| Instructions to follow |
Give back every line of the data exactly. Pictures are not part of the copy.

━━ Recorded information

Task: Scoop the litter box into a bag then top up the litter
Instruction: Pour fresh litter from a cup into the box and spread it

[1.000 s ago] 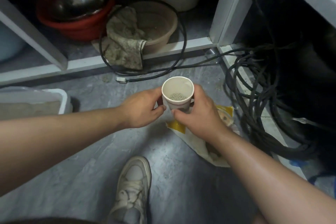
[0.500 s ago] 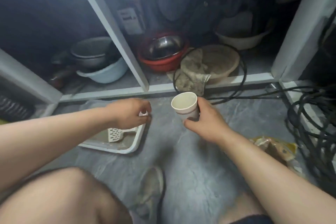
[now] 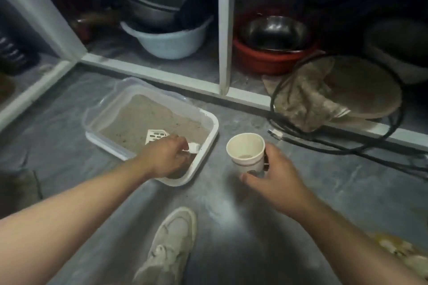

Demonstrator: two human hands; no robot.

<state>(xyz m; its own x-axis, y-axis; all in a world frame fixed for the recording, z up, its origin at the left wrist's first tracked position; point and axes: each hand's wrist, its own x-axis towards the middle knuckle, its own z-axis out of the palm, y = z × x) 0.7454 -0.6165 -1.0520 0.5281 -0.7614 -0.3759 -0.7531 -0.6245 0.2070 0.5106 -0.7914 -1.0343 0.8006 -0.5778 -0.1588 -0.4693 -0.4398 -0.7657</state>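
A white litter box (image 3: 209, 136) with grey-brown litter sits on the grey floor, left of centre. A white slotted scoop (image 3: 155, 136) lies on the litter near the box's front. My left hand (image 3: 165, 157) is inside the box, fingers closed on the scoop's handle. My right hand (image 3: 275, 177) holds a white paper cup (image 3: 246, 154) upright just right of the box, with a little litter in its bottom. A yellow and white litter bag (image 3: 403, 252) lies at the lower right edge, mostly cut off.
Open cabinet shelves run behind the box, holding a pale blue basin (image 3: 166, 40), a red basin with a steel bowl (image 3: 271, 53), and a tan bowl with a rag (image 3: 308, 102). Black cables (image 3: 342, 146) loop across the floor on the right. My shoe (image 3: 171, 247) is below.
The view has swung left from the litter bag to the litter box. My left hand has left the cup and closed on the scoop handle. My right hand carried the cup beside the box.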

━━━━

| Written reply |
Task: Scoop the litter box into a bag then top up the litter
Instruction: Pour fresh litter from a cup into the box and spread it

[1.000 s ago] 
[0.500 s ago] 
[now] 

Demonstrator: two human hands; no robot.

<state>(xyz m; its own x-axis, y-axis; all in a world frame fixed for the recording, z up, its origin at the left wrist's first tracked position; point and axes: each hand's wrist, its own x-axis towards the middle knuckle, its own z-axis out of the palm, y = z × x) 0.7454 -0.6165 -1.0520 0.5281 -0.7614 -0.3759 -0.7531 -0.6245 0.2070 0.5106 -0.7914 -1.0343 0.8006 -0.5778 -0.1588 -0.4693 -0.4398 -0.7657</state>
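A white litter box (image 3: 209, 136) with grey-brown litter sits on the grey floor, left of centre. A white slotted scoop (image 3: 155, 136) lies on the litter near the box's front. My left hand (image 3: 165, 157) is inside the box, fingers closed on the scoop's handle. My right hand (image 3: 275, 177) holds a white paper cup (image 3: 246, 154) upright just right of the box, with a little litter in its bottom. A yellow and white litter bag (image 3: 403, 252) lies at the lower right edge, mostly cut off.
Open cabinet shelves run behind the box, holding a pale blue basin (image 3: 166, 40), a red basin with a steel bowl (image 3: 271, 53), and a tan bowl with a rag (image 3: 308, 102). Black cables (image 3: 342, 146) loop across the floor on the right. My shoe (image 3: 171, 247) is below.
The view has swung left from the litter bag to the litter box. My left hand has left the cup and closed on the scoop handle. My right hand carried the cup beside the box.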

Nothing else is needed for the answer.